Data Theft – How Curiosity Can Kill the Evidence

Every action on a PC or digital device leaves a trail.  In industry, these are termed as ‘artefacts’.  Artefacts within a forensic investigation are what enable an investigator to piece together the happenings around a specific event, in this case, suspicious activity or data theft.

When data theft is suspected by an employee it is often hard for stakeholders to resist the temptation of involving their in-house IT department. However, this should be avoided at all costs.

Each time the suspect device is utilised by anyone after suspected infringement, the evidential trail is muddied in terms of the creation of artefacts.  If your IT department personnel are not forensically trained then their actions could result in the evidential trail becoming so muddied, that any recoverable evidence of wrongdoing or data theft is inadmissible.

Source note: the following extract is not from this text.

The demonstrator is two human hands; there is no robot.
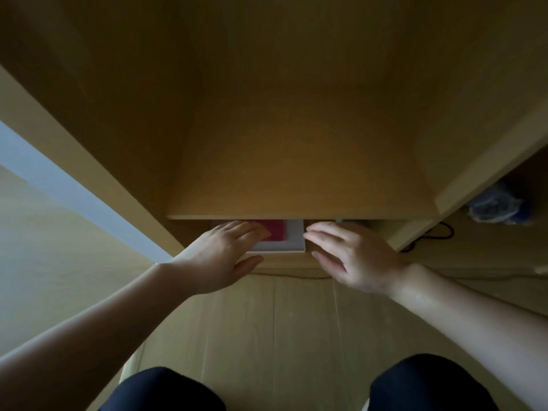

Potential Issues that ‘poking around’ could result in:

Time Stamps and Metadata

Each time a file is accessed, its metadata (information about the file), changes.  So for example, if there is a file entitled “Confidential Business Data” that you suspect an employee may have opened up to copy the contents of, prior to your IT department poking around, the metadata will log the last time the file was modified or accessed.  This could give valuable insight on a suspected employee’s actions if the file is recorded as accessed the hour before they leave employment, for example, then alongside other potential artefacts this could be an indicator of wrongdoing.  However, if your IT department personnel poke around opening files to check contents etc. then their actions become the last recorded action against the file’s time stamp and therefore any evidence has been overwritten.

User Credentials

Previously, IT Group has investigated Intellectual Property theft claims where upon investigation, it has been identified that in-house IT department personnel have not only logged onto the suspect machine to investigate wrong doing, but used the suspected employees own credentials to do so.  The implications and repercussions of this should need no explanation.  Our investigators uncovered this in one instance where artefacts identified the confidential material had been accessed on premises a month after the suspected employee had left the company and had no remote access nor been physically present at the times the artefacts displayed. Therefore, the question posed was whether our investigators could isolate the confidential material potentially accessed by the suspected employee prior to their termination aside from the artefacts altered by the in-house IT personnel.  In short, our answer was yes – to a certain extent.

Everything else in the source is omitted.